Skip to main content
Welcome. This site supports keyboard navigation and screen readers. Press ? at any time for keyboard shortcuts. Press [ to focus the sidebar, ] to focus the content. High-contrast themes are available via the toolbar.
serard@dev00:~/cv

Part 40: kubeadm Upgrades — The Painful One

"kubeadm upgrade is one command per step. There are seventeen steps. We make every one of them a saga."


Why

Upgrading a kubeadm cluster is the highest-risk routine operation in production Kubernetes. The flow is well-documented but unforgiving: you must walk a specific sequence of kubeadm upgrade plan, kubeadm upgrade apply, kubectl drain, package upgrade, kubelet restart, kubectl uncordon, repeated for each control plane and then for each worker. A misstep at any point can leave the cluster in a half-upgraded state where some components are at v1.31 and others at v1.32, and the API server refuses operations.
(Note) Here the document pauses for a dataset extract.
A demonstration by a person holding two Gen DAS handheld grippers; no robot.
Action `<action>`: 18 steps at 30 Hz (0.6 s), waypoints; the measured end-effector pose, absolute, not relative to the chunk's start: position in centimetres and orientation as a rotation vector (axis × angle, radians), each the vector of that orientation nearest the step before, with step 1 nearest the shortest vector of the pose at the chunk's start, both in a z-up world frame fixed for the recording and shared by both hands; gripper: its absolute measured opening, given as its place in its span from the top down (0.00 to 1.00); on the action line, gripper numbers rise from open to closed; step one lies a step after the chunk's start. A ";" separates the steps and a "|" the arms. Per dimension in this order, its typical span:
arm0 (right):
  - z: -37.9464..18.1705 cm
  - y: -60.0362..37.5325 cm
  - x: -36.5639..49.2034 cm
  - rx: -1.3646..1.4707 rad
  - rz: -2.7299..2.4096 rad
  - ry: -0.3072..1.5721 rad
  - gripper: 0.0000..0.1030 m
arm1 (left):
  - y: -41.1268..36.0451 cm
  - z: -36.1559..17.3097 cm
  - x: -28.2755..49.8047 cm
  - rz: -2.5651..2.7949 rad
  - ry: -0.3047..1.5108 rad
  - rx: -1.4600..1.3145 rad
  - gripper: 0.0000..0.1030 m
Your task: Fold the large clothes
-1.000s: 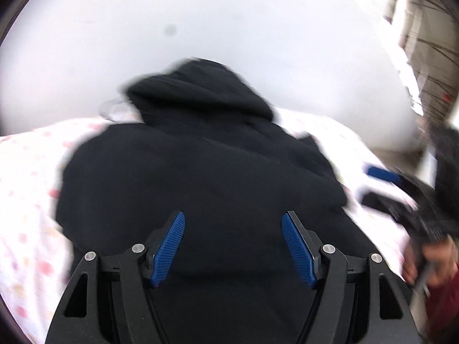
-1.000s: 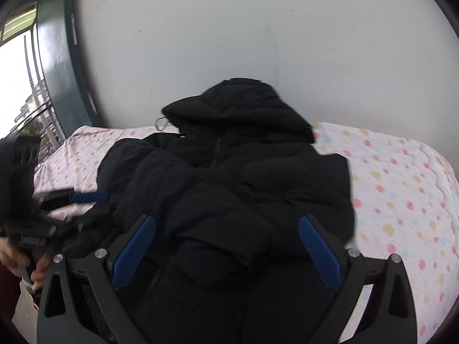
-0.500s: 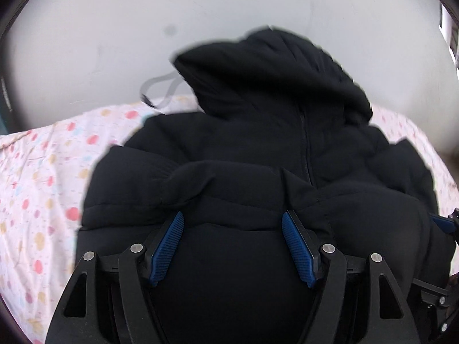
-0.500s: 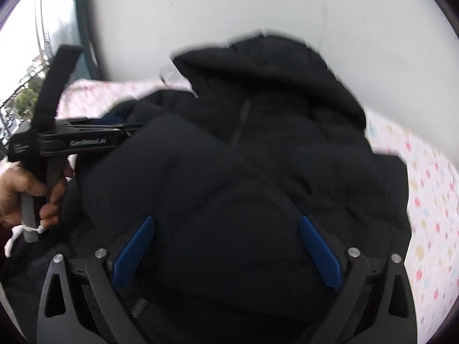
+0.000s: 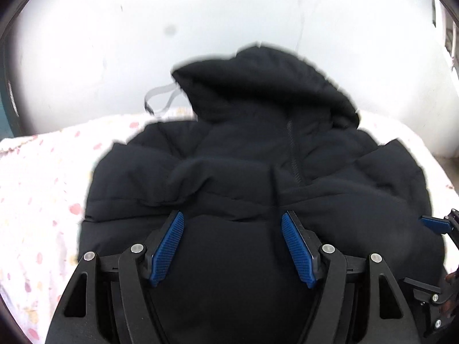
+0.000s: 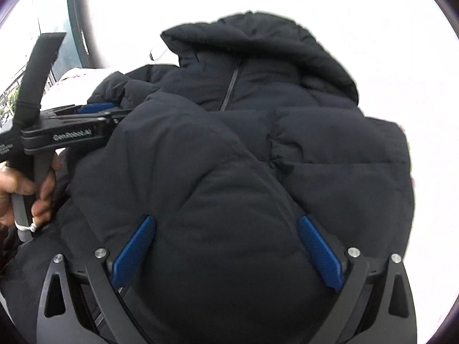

The thesis: K8s.Dsl wraps the kubeadm upgrade flow in a KubeadmUpgradeSaga from the Saga toolbelt. Each step is a saga step with a compensation. The user runs homelab k8s upgrade --to v1.32.0 and the saga walks the path. On failure, the saga rolls back the most recent step and leaves the cluster in a known state.


The upgrade path resolver

[Injectable(ServiceLifetime.Singleton)]
public sealed class KubernetesUpgradePathResolver
{
    // Kubernetes supports skipping at most one minor version per upgrade.
    // 1.30 → 1.31 → 1.32 is allowed. 1.30 → 1.32 is not.
    public IReadOnlyList<string> ResolvePath(string from, string to)
    {
        var fromV = ParseSemver(from);
        var toV = ParseSemver(to);

        if (fromV.Minor == toV.Minor)
            return new[] { to };   // patch upgrade only

        var path = new List<string>();
        for (var minor = fromV.Minor + 1; minor <= toV.Minor; minor++)
        {
            // Last patch of the target minor (in practice, this is queried from a release feed)
            var version = LatestPatchOf(toV.Major, minor);
            path.Add(version);
        }

        return path;
    }
}

A user upgrading from v1.30.5 to v1.32.0 gets a two-step path: v1.31.4v1.32.0. The intermediate stop is mandatory; kubeadm refuses to skip minor versions.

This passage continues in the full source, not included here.